Exercise instructions: Copy out, from the entries below, each line holding the string "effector".

Data for the task:

┄┄┄┄┄┄

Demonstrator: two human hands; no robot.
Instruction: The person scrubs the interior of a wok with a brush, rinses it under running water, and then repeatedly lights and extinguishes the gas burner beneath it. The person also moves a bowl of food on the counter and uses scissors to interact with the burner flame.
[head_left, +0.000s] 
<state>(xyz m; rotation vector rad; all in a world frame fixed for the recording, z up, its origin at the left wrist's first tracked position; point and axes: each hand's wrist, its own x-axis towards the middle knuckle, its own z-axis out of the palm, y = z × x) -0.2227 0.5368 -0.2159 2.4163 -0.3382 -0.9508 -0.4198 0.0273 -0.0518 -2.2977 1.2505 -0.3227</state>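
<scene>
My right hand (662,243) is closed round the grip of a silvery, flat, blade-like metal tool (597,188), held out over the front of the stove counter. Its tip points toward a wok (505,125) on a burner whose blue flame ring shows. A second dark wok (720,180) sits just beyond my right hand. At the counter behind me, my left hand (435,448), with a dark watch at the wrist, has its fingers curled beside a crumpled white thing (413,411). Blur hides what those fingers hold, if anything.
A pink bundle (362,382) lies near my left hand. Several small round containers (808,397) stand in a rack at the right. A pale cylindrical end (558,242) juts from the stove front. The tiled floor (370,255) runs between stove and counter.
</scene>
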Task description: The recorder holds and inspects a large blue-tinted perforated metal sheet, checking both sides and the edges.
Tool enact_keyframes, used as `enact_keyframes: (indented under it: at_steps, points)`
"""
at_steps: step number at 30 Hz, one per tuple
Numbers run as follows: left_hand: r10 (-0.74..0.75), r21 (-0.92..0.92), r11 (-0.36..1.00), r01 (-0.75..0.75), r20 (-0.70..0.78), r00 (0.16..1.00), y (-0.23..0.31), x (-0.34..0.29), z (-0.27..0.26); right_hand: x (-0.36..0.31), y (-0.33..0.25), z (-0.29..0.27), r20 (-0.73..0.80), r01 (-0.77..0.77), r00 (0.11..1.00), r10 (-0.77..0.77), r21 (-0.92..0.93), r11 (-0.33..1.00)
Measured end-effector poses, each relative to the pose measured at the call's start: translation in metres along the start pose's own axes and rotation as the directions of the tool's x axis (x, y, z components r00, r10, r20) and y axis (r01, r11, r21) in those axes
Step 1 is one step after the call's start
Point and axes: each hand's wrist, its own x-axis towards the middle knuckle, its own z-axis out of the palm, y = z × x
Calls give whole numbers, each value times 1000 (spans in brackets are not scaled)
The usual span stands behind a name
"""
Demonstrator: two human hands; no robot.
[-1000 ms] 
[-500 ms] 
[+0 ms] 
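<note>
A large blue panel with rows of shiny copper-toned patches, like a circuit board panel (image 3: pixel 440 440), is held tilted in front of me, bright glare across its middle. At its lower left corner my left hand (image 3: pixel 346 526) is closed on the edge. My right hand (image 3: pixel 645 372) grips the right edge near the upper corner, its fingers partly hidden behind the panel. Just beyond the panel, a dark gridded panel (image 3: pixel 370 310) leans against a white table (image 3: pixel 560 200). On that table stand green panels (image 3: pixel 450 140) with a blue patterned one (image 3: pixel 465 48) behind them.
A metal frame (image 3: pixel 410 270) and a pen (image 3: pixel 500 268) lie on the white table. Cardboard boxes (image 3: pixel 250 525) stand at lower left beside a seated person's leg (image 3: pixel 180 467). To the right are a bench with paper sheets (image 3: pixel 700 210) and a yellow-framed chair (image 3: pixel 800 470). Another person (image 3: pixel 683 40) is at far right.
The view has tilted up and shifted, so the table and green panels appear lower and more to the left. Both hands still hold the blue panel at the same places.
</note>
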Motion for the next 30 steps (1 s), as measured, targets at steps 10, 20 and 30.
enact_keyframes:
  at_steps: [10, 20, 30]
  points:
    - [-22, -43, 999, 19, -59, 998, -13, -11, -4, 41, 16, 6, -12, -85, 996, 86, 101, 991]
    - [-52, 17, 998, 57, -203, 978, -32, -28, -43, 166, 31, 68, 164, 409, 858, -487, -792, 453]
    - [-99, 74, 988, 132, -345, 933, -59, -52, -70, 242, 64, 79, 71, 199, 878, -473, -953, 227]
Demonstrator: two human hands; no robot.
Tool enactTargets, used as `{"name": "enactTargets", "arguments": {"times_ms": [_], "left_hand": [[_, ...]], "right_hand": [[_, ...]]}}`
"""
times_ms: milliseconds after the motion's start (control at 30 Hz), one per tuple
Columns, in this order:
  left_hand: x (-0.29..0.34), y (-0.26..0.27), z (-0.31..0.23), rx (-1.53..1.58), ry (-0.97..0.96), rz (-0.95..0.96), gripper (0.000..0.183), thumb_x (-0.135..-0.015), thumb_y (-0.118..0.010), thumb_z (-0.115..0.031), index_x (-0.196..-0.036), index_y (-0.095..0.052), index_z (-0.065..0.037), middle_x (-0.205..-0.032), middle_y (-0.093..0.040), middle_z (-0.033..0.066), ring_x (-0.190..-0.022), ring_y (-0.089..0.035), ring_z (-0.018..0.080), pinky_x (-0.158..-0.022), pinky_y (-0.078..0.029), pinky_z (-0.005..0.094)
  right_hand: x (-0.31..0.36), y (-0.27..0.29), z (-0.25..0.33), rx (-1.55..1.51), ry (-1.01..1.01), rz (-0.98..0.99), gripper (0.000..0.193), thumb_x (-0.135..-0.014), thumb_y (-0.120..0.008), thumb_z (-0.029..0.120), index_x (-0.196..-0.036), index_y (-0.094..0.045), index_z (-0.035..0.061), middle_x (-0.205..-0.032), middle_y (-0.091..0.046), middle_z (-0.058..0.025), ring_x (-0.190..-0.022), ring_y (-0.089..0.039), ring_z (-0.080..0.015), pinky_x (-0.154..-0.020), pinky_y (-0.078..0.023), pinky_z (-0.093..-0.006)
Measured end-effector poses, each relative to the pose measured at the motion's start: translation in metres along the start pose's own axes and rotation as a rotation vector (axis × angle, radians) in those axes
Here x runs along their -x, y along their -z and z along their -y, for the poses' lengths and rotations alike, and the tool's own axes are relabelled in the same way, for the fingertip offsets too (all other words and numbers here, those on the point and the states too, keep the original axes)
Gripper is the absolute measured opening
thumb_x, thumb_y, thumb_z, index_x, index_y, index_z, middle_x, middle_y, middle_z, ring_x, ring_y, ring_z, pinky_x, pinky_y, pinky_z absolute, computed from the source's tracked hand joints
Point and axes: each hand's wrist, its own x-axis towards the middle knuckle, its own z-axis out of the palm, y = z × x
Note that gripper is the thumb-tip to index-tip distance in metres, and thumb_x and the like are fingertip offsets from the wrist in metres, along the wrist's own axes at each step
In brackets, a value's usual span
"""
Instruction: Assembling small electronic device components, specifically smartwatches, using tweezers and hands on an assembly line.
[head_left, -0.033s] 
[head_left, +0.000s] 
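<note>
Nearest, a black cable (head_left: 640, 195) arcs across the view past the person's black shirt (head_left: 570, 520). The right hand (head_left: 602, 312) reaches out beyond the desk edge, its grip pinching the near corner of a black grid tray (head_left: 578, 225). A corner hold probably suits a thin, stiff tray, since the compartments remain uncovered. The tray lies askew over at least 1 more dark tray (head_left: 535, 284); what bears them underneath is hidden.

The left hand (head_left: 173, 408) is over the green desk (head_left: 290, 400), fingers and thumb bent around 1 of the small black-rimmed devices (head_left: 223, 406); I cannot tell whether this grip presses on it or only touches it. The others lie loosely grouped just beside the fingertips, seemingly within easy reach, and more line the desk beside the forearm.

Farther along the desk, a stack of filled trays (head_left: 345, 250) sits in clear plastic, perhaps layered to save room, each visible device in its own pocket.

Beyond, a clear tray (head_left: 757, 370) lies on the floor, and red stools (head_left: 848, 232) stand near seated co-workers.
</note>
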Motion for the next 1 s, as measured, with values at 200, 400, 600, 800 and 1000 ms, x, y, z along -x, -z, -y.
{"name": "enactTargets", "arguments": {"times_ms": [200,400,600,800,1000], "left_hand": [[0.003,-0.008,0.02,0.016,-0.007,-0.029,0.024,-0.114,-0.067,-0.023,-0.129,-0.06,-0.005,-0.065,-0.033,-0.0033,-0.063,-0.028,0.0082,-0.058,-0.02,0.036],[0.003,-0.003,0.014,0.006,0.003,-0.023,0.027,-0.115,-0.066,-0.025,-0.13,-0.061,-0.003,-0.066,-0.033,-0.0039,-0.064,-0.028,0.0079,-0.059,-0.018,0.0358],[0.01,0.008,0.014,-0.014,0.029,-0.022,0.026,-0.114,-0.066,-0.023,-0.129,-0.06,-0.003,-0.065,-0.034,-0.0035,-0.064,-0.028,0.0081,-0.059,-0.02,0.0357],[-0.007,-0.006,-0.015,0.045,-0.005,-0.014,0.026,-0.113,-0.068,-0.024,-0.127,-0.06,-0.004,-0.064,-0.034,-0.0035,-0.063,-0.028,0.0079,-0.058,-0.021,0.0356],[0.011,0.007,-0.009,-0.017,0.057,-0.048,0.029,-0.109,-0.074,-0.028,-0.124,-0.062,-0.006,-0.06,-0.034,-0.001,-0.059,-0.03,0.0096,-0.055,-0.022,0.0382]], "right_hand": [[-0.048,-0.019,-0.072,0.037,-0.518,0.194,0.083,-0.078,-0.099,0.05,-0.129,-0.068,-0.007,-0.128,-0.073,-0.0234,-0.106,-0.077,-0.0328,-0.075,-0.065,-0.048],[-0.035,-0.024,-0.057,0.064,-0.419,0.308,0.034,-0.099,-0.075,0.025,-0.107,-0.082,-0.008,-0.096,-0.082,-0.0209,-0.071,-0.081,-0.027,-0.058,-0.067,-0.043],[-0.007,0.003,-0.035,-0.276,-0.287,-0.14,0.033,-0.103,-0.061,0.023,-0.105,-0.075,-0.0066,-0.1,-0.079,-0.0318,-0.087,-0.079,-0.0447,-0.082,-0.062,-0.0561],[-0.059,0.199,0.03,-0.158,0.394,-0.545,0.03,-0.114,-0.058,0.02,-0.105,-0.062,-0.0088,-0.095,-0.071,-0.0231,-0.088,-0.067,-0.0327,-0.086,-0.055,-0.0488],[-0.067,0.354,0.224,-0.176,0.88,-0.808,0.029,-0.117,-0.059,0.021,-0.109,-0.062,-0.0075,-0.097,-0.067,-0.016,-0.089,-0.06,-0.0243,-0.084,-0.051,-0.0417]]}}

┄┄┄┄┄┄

Your solution:
Measured end-effector poses, each relative to the pose measured at the call's start: translation in metres along the start pose's own axes and rotation as the directions of the tool's x axis (x, y, z components r00, r10, r20) and y axis (r01, r11, r21) in those axes
Measured end-effector poses, each relative to the pose measured at the motion's start: translation in metres along the start pose's own axes and rotation as a rotation vector (axis × angle, radians) in those axes

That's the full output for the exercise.